PROBLEM: Transcribe, word for word and without additions, each line below from the one containing "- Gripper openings" through the one containing "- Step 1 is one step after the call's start", both ends included.

Stored data:
————

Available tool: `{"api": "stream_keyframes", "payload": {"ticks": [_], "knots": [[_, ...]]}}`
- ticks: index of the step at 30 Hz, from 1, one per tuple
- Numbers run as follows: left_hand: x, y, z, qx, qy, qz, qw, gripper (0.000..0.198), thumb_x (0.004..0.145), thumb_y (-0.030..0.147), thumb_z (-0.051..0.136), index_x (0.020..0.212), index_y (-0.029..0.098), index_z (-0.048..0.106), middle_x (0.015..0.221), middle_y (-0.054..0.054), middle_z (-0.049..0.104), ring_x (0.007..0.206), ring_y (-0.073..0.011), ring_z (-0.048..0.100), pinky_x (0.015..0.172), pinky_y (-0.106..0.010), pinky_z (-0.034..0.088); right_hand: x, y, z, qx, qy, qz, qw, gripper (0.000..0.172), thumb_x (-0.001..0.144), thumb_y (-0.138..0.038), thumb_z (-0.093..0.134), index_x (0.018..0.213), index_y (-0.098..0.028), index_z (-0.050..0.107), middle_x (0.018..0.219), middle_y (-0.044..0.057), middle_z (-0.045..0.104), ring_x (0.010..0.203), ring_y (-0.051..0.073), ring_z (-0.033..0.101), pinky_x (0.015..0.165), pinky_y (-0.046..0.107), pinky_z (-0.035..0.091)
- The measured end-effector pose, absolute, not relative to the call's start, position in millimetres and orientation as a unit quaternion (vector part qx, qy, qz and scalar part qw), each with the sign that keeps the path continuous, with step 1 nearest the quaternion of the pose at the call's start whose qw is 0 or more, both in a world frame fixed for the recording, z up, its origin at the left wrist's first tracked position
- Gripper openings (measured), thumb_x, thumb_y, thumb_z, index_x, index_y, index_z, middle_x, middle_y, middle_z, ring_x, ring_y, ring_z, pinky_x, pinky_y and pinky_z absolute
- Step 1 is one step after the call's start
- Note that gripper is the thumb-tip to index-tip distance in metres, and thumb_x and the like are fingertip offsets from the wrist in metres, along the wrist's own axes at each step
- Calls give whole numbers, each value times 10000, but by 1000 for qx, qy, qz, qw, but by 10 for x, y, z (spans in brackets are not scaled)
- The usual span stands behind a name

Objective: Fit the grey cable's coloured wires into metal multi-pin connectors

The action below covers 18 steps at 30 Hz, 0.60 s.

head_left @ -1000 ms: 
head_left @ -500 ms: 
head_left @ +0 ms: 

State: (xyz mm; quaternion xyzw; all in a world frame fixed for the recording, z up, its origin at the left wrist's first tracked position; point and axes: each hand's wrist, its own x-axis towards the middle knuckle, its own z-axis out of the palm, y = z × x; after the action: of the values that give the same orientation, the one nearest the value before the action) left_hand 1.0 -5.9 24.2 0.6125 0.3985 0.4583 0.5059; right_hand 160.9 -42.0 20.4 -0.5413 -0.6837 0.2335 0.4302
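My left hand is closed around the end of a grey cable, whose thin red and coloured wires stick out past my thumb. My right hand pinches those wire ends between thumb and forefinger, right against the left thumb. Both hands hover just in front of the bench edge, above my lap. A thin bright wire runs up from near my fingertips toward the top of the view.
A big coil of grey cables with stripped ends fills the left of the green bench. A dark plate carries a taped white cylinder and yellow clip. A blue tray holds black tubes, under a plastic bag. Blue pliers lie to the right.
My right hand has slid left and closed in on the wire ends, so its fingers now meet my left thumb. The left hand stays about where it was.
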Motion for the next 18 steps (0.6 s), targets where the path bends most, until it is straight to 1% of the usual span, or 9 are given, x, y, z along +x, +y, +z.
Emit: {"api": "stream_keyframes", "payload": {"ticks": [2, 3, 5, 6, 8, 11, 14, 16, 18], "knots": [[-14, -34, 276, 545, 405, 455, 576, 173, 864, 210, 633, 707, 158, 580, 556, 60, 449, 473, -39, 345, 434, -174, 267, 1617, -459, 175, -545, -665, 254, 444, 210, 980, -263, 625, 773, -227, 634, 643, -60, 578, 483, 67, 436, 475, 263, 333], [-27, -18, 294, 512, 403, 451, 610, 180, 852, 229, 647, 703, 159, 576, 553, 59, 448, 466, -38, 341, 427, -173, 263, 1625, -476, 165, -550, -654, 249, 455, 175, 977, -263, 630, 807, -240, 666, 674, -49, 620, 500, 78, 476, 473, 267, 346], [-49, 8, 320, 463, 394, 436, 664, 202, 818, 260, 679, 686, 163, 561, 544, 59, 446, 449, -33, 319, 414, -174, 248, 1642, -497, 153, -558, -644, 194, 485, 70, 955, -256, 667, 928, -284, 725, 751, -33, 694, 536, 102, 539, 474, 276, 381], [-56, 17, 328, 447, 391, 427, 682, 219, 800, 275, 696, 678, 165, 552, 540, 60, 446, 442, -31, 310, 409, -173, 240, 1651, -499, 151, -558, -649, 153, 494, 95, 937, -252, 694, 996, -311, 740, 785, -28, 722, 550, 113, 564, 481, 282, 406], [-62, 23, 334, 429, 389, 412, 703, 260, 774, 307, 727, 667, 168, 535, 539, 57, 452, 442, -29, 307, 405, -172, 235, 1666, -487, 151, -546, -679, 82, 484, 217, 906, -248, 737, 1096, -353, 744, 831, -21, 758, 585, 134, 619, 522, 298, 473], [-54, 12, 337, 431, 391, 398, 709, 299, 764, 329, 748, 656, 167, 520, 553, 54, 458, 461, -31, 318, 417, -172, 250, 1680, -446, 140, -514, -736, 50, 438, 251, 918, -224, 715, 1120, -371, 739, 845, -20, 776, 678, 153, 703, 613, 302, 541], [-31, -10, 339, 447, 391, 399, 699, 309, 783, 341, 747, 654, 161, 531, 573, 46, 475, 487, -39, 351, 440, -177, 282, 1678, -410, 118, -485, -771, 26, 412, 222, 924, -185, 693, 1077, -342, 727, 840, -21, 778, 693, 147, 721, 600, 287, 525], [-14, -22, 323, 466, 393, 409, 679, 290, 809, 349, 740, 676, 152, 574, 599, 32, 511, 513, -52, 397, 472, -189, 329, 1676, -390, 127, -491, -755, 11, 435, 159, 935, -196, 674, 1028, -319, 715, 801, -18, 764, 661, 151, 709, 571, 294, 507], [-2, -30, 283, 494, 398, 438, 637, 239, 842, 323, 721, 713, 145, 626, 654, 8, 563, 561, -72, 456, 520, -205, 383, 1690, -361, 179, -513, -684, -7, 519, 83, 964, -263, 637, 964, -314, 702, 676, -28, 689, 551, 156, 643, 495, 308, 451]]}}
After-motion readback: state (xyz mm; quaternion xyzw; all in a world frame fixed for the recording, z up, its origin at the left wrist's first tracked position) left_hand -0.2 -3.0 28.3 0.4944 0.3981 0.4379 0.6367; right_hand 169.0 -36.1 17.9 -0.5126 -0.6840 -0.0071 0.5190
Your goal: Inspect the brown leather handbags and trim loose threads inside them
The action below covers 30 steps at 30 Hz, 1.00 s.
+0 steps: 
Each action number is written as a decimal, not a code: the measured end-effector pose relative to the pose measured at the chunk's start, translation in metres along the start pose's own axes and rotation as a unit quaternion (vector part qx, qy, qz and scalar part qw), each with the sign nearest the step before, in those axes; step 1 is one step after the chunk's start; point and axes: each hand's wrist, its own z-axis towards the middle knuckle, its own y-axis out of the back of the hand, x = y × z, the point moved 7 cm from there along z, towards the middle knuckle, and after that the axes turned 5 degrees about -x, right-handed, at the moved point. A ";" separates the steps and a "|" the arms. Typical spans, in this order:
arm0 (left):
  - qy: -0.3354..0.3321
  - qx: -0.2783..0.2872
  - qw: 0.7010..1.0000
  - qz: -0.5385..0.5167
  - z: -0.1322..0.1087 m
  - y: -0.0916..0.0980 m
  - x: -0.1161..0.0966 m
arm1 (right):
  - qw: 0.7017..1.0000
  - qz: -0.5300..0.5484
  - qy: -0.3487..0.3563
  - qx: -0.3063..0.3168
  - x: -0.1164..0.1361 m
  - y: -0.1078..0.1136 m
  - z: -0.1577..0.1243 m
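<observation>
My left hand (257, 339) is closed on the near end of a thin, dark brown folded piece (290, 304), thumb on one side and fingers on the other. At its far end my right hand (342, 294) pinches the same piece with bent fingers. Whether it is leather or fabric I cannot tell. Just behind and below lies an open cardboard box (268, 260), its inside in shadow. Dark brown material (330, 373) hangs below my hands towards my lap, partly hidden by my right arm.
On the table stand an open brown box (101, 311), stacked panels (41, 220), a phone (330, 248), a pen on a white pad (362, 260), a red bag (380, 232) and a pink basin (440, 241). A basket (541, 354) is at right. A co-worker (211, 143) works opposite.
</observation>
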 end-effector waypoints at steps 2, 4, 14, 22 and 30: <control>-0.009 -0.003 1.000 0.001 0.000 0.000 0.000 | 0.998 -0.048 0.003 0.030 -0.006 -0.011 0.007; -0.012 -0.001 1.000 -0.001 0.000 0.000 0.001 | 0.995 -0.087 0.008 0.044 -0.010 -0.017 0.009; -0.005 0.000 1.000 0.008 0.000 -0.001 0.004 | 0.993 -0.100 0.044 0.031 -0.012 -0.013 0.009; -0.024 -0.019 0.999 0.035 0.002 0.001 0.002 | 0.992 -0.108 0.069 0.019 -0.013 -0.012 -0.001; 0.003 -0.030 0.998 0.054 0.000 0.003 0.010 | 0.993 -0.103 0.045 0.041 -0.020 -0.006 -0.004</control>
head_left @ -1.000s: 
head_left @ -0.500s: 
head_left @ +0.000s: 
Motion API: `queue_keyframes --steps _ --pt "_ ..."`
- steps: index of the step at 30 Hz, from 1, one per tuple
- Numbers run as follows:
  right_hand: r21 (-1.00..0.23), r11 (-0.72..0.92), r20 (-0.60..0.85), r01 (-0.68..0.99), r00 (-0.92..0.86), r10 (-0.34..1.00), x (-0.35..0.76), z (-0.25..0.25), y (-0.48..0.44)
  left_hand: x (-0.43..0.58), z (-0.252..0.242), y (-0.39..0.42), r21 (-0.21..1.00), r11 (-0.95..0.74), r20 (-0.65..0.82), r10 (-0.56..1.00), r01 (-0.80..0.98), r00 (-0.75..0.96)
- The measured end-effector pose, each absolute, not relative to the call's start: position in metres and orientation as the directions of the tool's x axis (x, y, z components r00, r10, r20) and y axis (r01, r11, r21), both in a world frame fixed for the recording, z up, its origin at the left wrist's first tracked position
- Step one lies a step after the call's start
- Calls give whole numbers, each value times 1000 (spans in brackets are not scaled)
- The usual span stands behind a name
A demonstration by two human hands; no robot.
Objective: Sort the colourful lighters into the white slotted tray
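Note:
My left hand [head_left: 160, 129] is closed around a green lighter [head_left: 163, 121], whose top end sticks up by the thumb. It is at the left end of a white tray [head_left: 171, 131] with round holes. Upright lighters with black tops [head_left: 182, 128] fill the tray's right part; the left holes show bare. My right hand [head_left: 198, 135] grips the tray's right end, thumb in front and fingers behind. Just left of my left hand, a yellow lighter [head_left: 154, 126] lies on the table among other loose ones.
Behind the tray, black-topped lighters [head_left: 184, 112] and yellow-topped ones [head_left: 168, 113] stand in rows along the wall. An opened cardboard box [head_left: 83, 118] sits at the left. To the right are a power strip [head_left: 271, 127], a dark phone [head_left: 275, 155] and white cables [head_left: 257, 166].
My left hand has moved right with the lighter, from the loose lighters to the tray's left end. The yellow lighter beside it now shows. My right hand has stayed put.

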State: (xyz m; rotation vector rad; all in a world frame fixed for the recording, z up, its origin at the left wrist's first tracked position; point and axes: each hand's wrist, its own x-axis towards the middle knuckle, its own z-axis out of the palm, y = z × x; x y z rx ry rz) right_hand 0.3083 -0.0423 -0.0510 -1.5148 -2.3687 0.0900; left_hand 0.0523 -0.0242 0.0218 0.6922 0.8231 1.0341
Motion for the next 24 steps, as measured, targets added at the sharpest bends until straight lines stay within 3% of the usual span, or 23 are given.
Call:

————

TASK RESPONSE:
- Gripper openings (measured), thumb_x, thumb_y, thumb_z, index_x, index_y, index_z, middle_x, middle_y, middle_z, ring_x, ring_y, ring_z, pinky_x, pinky_y and pinky_z absolute
- Step 1 is one step after the call's start

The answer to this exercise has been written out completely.